Friday, March 15, 2013
coasting
The same week that I had that horrible, no good, very bad experience, I also had another serious discussion at work. I still haven't decided whether I should talk about it publicly or not, but suffice it to say, it could be life changing. Not in a huge "near death experience life changing way", but it could literally change our life situation. Which, in spite of the frequent travel, we rather enjoy.
A change in life is often good and I generally welcome change. But here's the thing. We are in the middle of an international adoption. And when I say "middle", I literally mean "middle." We have completed the long road of paperwork and our dossier is in China and we are waiting to be matched with a child. We have also paid a significant amount of fees and are about in the "middle" of the long road of payments.
And this change of life situation may jeapardize all of that since our home study and dossier is based on our current life situation, so whatever decision we make jeapardizes our adoption.
Needless to say, it has been a tough few weeks. Tony and I have had numerous discussions and we knew we couldn't make these decisions on our own. So we went to the temple. At the temple, I was having one of those "blank" experiences. I had so much going on in my head that I couldn't settle down. My mind was a jumble of "what if's". What if this goes wrong, what if that goes wrong. We could push the adoption along by being a LOT more proactive and finding a child to adopt and if we wanted to adopt a boy instead of a girl, the timeline could potentially move up by MONTHS.
But what if we lost our medical insurance (which is a very real possibility). Is moving forward with adopting a special needs baby who could possibly need surgery soon after we brought him home a wise decision? Can you feel my heart pounding through my confusion?
We went through the temple session and I didn't feel like I was calm enough to receive any inspiration.
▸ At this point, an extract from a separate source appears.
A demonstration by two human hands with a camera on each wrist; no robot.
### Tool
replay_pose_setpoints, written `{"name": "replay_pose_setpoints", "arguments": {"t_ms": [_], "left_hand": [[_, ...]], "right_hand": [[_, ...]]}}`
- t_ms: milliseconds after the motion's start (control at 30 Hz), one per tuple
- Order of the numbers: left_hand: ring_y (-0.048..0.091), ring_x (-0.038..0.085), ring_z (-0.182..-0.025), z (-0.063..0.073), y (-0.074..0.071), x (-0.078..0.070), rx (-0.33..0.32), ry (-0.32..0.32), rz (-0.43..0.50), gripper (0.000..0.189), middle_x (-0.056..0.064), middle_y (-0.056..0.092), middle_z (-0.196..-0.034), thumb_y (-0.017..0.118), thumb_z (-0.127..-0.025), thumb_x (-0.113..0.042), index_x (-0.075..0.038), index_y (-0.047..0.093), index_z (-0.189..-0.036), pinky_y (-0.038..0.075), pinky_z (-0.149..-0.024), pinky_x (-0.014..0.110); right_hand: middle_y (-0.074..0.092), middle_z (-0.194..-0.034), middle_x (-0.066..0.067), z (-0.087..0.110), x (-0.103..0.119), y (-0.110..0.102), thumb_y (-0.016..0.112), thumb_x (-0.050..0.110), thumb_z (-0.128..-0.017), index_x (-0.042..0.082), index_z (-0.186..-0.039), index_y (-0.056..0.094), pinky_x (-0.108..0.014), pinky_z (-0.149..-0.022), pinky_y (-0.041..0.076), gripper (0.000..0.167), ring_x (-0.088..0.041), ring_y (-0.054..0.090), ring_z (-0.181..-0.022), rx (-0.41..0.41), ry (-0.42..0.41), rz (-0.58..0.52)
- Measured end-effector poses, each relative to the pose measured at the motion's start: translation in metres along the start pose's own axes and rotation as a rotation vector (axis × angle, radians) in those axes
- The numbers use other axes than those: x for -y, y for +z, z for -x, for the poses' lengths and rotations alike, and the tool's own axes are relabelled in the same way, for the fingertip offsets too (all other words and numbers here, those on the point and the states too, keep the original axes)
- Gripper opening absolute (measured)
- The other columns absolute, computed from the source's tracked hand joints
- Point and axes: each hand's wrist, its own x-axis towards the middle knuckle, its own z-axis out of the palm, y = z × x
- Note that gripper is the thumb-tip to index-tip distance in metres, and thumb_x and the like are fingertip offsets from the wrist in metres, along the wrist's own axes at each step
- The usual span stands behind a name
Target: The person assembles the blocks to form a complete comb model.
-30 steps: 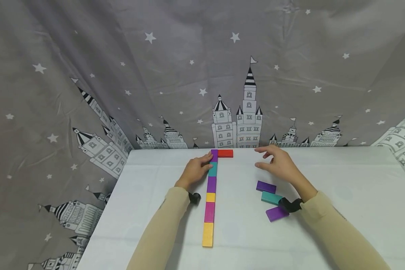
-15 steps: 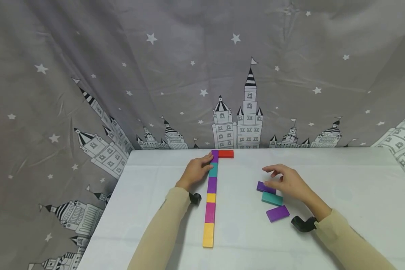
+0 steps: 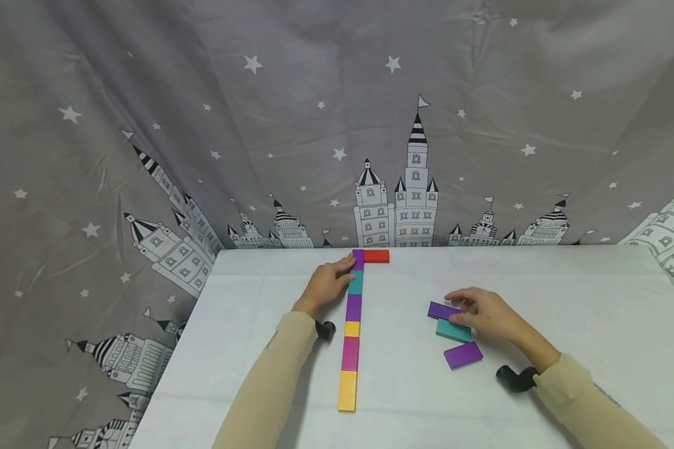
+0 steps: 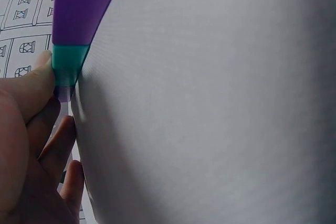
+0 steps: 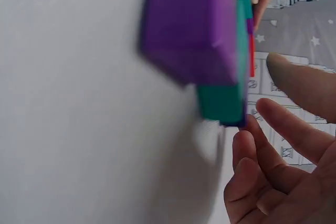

And then we prayed in the temple and it hit me. I felt this overwhelming sense of calm, peace and power all at once. It is hard to explain unless you have felt it. I became so emotional that I started to cry silently with tears streaming down my face. My heart was pounding but I felt calm. I also felt the words in my mind "you can do this" and then the words "you've been coasting for too long."
I knew immediately that moving forward with our adoption was the right thing to do. I also knew that I needed to step things up. I needed to become more in tune with the Spirit, that there would be guidance when I sought it and that, while it may not be easy (and in fact, I thought things might very well be extremely difficult), it was the right thing to do.
So now comes the biggest test of my faith. To take that leap and trust that we are doing the right thing. Since that time I have had amazing experience after amazing experience that I hope to share here. But in the meantime, I just want to say: I'm done coasting.